*AVAILABLE DATA*:
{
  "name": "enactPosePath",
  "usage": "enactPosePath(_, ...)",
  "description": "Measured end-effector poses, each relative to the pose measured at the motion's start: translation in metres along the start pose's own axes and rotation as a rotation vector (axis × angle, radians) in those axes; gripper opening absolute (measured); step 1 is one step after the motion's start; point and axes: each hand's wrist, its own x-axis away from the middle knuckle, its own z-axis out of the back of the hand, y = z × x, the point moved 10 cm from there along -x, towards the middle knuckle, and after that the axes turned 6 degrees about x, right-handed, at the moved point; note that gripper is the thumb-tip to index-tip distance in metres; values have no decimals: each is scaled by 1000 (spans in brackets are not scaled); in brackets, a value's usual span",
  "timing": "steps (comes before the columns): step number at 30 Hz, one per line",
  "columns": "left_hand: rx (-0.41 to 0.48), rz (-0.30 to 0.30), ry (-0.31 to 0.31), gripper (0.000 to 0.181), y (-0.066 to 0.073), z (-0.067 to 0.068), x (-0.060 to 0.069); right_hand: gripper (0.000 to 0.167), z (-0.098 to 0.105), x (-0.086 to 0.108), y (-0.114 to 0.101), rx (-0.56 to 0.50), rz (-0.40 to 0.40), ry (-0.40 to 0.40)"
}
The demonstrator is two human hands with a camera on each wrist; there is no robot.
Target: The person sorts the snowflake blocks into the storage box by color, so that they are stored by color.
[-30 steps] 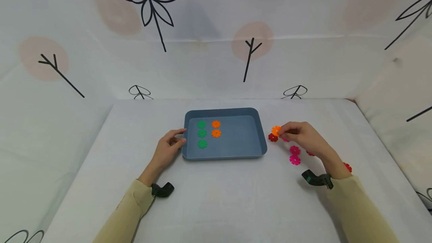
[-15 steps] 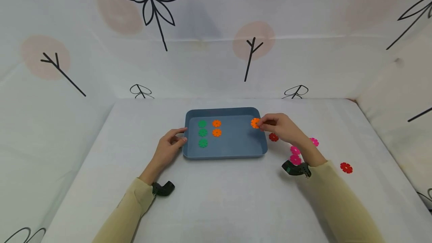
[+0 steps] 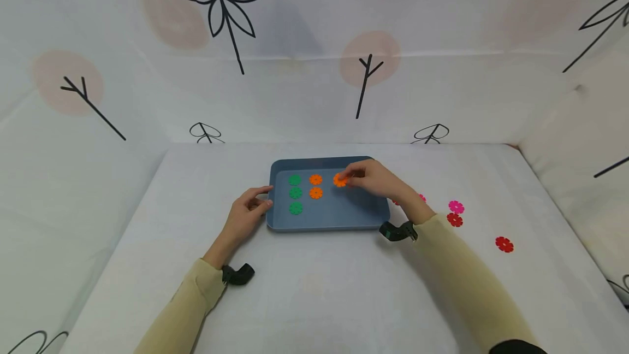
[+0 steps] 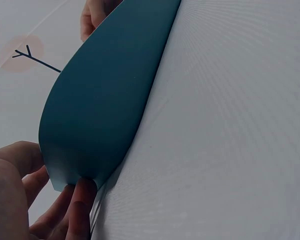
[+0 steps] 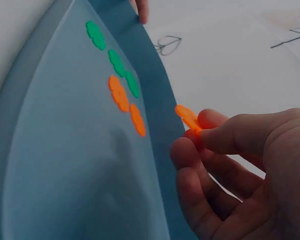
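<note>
A blue-grey tray (image 3: pixel 344 214) holds a column of three green flower-shaped discs (image 3: pixel 295 193), with two orange ones (image 3: pixel 316 193) beside it. Over the tray, right of the orange pair, my right hand (image 3: pixel 380 179) pinches another orange disc (image 3: pixel 339 180) between thumb and fingers. In the right wrist view this disc (image 5: pixel 186 116) is raised off the tray floor (image 5: pixel 65 150). My left hand (image 3: pixel 241 220) touches the tray's left edge with relaxed fingers; the left wrist view shows its fingertips against the tray's outer side (image 4: pixel 100 90).
Right of the tray, a pink disc (image 3: pixel 456 207) and a red disc (image 3: pixel 454 219) lie on the white cloth, with another red disc (image 3: pixel 504 245) farther right. More discs are partly hidden behind my right wrist. Patterned cloth walls rise behind and beside the table.
My right hand has carried the orange disc left, from the loose discs on the cloth to over the tray. My left hand has stayed at the tray's edge.
</note>
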Motion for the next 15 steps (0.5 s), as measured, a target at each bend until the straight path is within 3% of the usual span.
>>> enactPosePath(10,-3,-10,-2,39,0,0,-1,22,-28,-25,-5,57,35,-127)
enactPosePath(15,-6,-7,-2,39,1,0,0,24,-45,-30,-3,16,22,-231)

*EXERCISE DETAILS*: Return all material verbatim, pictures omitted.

*SOLUTION TO THIS EXERCISE*:
{
  "name": "enactPosePath",
  "usage": "enactPosePath(_, ...)",
  "description": "Measured end-effector poses, each relative to the pose measured at the motion's start: translation in metres along the start pose's own axes and rotation as a rotation vector (axis × angle, radians) in those axes; gripper opening absolute (measured); step 1 is one step after the motion's start; point and axes: each hand's wrist, its own x-axis away from the middle knuckle, its own z-axis out of the back of the hand, y = z × x, the point moved 10 cm from there along -x, towards the middle knuckle, and after that the axes turned 6 degrees about x, right-handed, at the moved point; note that gripper is the thumb-tip to index-tip distance in metres; values have no decimals: each is scaled by 1000 (spans in brackets are not scaled); in brackets, a value's usual span",
  "timing": "steps (comes before the columns): step number at 30 Hz, one per line",
  "columns": "left_hand: rx (-0.41 to 0.48), rz (-0.30 to 0.30), ry (-0.31 to 0.31), gripper (0.000 to 0.181), y (-0.066 to 0.073), z (-0.067 to 0.068), x (-0.060 to 0.069); right_hand: gripper (0.000 to 0.167), z (-0.098 to 0.105), x (-0.086 to 0.108), y (-0.114 to 0.101), rx (-0.56 to 0.50), rz (-0.40 to 0.40), ry (-0.40 to 0.40)"
}
The demonstrator is two human hands with a camera on each wrist; there is no robot.
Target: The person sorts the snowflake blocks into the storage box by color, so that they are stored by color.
[-30 steps] 
[-15 steps] 
[+0 steps] 
[+0 steps] 
[+0 steps] 
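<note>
A blue-grey tray (image 3: pixel 344 214) holds a column of three green flower-shaped discs (image 3: pixel 295 193), with two orange ones (image 3: pixel 316 193) beside it. Over the tray, right of the orange pair, my right hand (image 3: pixel 380 179) pinches another orange disc (image 3: pixel 339 180) between thumb and fingers. In the right wrist view this disc (image 5: pixel 186 116) is raised off the tray floor (image 5: pixel 65 150). My left hand (image 3: pixel 241 220) touches the tray's left edge with relaxed fingers; the left wrist view shows its fingertips against the tray's outer side (image 4: pixel 100 90).
Right of the tray, a pink disc (image 3: pixel 456 207) and a red disc (image 3: pixel 454 219) lie on the white cloth, with another red disc (image 3: pixel 504 245) farther right. More discs are partly hidden behind my right wrist. Patterned cloth walls rise behind and beside the table.
My right hand has carried the orange disc left, from the loose discs on the cloth to over the tray. My left hand has stayed at the tray's edge.
</note>
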Motion for the next 15 steps (0.5 s), as measured, a target at each bend until the straight path is within 3% of the usual span.
>>> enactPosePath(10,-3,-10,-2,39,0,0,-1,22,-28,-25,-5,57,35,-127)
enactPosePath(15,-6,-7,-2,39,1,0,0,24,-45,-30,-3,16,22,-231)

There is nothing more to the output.